La volonté d’imposer un principe de neutralité aux salariés a vocation à affaiblir toutes ces libertés. Le principe de neutralité ne peut concerner que les agents du service public et non les salariés des entreprises privées.
Pourtant, facilitée par l’affaire Baby Loup, la loi « El Khomri » de 2016 a instauré la possibilité pour le règlement intérieur de prévoir un « principe de neutralité » et restreindre « la manifestation des convictions des salariés », à condition d’être justifié par « l’exercice d’autres libertés et droits fondamentaux ou par les nécessités du bon fonctionnement de l’entreprise » et proportionné au but recherché. Cela permet une généralisation du principe de neutralité à tous les salariés, dont les limites apparaissent très faibles et imprécises.
La décision du Comité des droits de l’homme vient remettre les choses en ordre et condamner ces restrictions aux libertés des salariés.
Il s’agit de rappeler le caractère obligatoire des décisions du Comité. Institué par un protocole en 1996, prévoyant un mécanisme pour donner suite aux plaintes relatives à la violation du PIDCP par un État signataire, et ratifié par la France en 1984, le Comité appartient à l’arsenal juridique international auquel la France est bel et bien soumise. Ses décisions doivent être suivies, autant par les pouvoirs publics que par l’ensemble des juridictions.
Ainsi, faute d’action future de la part du gouvernement, appelé à « prendre toutes les mesures nécessaires pour prévenir des violations similaires à venir », il appartiendra à toutes les juridictions, des conseils de prud’hommes à la Cour de cassation de faire respecter le Pacte international relatif aux crois civils et politiques
Il parait alors important, lorsque la situation se présente, de ne pas hésiter à contester devant les conseils de prud’hommes les clauses de neutralité de règlement intérieur, ni hésiter à demander aux juges d’écarter l’application de la loi El Khomri, non conforme à la convention internationale qu’est le PIDCP. En dehors du contentieux prud’homal, ces clauses peuvent être contestées, d’abord auprès de l’inspection du travail puis en saisissant le tribunal administratif.
Le principe de neutralité applicable dans toutes les entreprises privées doit être abrogé ou sinon neutralisé.
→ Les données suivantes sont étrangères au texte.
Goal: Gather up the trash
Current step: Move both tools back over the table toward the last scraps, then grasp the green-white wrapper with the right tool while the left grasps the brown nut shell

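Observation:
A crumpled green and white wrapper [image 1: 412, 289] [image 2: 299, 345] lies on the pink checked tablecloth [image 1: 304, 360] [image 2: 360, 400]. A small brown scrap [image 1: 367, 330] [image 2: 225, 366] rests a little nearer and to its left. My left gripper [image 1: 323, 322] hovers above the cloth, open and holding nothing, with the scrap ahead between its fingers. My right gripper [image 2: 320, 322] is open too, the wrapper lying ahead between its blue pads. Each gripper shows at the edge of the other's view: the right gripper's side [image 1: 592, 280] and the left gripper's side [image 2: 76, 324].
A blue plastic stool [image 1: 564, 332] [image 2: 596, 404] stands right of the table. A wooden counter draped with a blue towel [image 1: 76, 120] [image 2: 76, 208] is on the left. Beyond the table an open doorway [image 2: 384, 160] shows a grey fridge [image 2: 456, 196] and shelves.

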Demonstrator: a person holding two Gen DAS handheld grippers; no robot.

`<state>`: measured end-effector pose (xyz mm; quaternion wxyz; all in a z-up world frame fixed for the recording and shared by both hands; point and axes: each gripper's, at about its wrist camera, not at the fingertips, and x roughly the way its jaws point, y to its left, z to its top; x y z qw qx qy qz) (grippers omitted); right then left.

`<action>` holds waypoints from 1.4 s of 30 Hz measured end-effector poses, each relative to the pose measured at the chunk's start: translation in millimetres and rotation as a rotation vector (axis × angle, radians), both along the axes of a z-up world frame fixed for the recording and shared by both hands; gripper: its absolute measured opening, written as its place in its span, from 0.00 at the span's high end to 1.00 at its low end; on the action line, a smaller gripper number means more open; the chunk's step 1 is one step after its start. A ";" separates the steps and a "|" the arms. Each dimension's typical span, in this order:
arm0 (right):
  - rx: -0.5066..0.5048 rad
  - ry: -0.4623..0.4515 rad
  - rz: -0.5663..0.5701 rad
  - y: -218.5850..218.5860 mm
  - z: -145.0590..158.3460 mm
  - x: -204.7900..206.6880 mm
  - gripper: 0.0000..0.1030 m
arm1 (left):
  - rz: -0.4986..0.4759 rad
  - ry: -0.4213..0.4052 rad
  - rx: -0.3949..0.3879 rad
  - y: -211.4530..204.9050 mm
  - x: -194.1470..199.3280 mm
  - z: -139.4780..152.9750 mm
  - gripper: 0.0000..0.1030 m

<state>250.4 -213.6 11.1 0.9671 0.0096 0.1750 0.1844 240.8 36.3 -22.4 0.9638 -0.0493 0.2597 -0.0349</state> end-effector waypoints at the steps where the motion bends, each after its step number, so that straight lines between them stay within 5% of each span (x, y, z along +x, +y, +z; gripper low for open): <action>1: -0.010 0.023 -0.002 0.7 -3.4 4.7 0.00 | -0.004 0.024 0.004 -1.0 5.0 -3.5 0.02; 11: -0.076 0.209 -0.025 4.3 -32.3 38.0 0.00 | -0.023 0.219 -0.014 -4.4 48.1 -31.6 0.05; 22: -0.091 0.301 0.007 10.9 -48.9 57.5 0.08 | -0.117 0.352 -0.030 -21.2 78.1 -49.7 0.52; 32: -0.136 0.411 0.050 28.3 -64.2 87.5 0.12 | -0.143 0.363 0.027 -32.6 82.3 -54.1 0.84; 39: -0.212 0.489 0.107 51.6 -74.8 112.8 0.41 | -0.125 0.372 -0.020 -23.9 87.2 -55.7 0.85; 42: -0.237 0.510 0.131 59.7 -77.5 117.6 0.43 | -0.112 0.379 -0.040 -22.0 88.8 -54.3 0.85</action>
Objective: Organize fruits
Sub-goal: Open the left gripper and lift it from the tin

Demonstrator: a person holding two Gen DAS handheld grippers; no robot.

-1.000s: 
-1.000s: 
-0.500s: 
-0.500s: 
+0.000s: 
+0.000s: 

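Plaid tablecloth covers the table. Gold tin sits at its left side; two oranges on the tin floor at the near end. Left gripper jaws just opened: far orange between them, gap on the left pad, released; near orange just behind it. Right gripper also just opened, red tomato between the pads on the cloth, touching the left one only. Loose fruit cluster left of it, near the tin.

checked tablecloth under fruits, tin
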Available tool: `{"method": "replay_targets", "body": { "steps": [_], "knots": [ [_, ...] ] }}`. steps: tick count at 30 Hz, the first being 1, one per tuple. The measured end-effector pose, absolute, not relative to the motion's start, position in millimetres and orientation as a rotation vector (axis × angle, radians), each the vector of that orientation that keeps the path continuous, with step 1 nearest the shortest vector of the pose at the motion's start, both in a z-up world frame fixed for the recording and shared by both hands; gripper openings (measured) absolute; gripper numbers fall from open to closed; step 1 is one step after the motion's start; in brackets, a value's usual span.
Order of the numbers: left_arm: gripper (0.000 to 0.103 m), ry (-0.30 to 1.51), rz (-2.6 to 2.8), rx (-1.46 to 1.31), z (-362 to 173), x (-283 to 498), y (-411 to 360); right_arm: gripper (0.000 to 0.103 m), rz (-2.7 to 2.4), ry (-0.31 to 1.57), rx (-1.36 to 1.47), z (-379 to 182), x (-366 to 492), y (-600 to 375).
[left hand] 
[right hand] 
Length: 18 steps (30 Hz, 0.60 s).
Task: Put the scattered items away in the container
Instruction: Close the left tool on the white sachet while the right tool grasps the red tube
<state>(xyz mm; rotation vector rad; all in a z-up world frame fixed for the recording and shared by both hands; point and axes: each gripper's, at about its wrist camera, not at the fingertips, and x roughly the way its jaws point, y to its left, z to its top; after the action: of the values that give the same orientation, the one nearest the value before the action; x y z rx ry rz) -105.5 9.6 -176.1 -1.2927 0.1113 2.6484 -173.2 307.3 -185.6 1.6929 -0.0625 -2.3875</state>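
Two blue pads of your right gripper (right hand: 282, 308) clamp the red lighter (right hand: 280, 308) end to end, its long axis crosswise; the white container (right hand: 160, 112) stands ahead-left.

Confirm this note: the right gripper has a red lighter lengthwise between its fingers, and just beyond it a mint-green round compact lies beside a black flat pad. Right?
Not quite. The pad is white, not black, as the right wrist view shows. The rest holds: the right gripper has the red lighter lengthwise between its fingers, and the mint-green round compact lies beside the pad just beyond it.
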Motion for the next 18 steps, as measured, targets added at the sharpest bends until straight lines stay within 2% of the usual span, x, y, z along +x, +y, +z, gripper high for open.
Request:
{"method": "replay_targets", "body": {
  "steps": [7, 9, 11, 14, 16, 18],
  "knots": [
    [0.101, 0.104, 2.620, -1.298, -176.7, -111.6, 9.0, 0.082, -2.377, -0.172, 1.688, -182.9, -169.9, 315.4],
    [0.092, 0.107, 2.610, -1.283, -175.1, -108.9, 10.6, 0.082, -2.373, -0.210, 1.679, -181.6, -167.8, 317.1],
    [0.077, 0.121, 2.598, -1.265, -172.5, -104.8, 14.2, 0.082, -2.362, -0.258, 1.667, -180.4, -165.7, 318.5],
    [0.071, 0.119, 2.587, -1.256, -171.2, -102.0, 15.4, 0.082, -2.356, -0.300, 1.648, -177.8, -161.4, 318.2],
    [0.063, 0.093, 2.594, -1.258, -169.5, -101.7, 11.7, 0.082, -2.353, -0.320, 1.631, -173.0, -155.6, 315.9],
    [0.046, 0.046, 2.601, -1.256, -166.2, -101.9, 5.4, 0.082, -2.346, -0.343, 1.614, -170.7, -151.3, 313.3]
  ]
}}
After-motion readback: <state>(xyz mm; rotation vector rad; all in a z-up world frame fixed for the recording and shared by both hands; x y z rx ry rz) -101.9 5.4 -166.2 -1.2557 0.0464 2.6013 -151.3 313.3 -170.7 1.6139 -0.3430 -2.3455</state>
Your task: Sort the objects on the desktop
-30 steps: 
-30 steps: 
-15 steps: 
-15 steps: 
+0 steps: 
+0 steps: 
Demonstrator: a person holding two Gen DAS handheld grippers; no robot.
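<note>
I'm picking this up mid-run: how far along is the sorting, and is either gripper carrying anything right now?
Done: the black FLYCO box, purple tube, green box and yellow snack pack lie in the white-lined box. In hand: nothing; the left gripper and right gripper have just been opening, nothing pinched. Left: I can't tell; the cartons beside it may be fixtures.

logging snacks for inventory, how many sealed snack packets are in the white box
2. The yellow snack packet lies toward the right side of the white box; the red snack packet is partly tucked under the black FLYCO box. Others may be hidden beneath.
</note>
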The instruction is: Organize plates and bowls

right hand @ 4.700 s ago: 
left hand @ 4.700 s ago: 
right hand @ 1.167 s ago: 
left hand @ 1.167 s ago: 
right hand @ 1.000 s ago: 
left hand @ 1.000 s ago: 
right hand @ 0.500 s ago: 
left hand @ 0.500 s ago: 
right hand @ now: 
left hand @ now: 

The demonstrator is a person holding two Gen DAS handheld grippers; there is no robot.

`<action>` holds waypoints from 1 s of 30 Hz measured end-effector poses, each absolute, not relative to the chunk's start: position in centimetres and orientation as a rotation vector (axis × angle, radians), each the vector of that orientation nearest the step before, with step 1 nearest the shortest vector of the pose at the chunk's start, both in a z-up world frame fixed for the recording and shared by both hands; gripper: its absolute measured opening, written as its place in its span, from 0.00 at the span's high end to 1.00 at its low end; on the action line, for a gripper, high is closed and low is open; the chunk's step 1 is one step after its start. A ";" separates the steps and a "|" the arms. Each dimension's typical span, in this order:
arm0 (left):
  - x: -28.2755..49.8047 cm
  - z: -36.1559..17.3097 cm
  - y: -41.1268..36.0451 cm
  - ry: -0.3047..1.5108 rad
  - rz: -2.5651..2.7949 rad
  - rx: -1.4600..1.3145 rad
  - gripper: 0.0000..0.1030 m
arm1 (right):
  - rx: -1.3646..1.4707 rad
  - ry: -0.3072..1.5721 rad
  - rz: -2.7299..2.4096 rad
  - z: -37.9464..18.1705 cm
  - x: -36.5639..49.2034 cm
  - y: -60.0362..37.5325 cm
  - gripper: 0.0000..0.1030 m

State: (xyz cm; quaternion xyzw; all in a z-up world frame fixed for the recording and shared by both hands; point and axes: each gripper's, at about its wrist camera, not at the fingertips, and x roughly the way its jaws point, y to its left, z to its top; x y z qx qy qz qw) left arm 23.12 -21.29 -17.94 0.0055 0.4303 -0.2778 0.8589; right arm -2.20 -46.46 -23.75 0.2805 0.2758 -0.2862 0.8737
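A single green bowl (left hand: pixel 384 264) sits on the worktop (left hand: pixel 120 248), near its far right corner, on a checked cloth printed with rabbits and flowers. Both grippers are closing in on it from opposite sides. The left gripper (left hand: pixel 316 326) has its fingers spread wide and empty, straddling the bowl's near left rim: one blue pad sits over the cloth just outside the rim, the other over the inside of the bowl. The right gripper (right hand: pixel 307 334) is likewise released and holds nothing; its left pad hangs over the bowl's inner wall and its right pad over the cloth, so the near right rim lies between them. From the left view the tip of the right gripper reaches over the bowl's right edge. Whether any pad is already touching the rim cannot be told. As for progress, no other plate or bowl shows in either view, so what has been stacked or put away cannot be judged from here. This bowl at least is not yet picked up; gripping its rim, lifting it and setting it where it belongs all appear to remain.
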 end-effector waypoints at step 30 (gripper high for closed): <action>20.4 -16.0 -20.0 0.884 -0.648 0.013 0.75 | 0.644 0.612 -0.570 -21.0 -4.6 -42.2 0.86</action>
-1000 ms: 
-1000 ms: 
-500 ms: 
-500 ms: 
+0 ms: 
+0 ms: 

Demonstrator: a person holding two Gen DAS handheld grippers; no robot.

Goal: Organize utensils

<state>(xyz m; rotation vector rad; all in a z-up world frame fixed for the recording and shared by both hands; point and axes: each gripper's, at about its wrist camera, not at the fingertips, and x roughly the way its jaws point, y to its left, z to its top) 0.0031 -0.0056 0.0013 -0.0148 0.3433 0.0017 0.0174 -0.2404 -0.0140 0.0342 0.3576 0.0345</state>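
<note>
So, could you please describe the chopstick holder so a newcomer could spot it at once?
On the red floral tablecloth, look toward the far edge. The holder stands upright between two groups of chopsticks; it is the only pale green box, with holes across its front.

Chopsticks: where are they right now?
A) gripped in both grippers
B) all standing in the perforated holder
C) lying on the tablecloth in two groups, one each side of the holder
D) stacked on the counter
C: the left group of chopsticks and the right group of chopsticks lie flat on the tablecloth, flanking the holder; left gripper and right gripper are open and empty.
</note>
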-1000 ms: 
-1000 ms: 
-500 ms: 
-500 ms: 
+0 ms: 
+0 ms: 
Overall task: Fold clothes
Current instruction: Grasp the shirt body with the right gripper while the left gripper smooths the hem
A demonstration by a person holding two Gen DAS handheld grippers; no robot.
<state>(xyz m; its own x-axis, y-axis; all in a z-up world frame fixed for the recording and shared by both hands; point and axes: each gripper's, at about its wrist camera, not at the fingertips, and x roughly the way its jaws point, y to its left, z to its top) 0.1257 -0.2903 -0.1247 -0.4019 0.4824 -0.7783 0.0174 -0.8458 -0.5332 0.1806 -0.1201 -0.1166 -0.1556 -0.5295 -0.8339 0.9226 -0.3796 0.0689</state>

La liberté doit être le principe, et sa restriction l’exception. Les clauses de neutralité ne peuvent en aucun cas être générales tel que l’a autorisé la Cour de cassation et l’a prévu la loi « Travail » de 2016 ; et si l’on peut admettre des restrictions, notamment pour des raisons d’hygiène ou de sécurité, celles-ci doivent être strictement encadrées.
Nous attirons donc votre vigilance sur toutes ces clauses de neutralité, et sur la possibilité de les contester et d’en écarter l’application, en ajoutant que vous pouvez faire remonter au DLAJ confédéral les dossiers qui vous paraîtraient intéressants.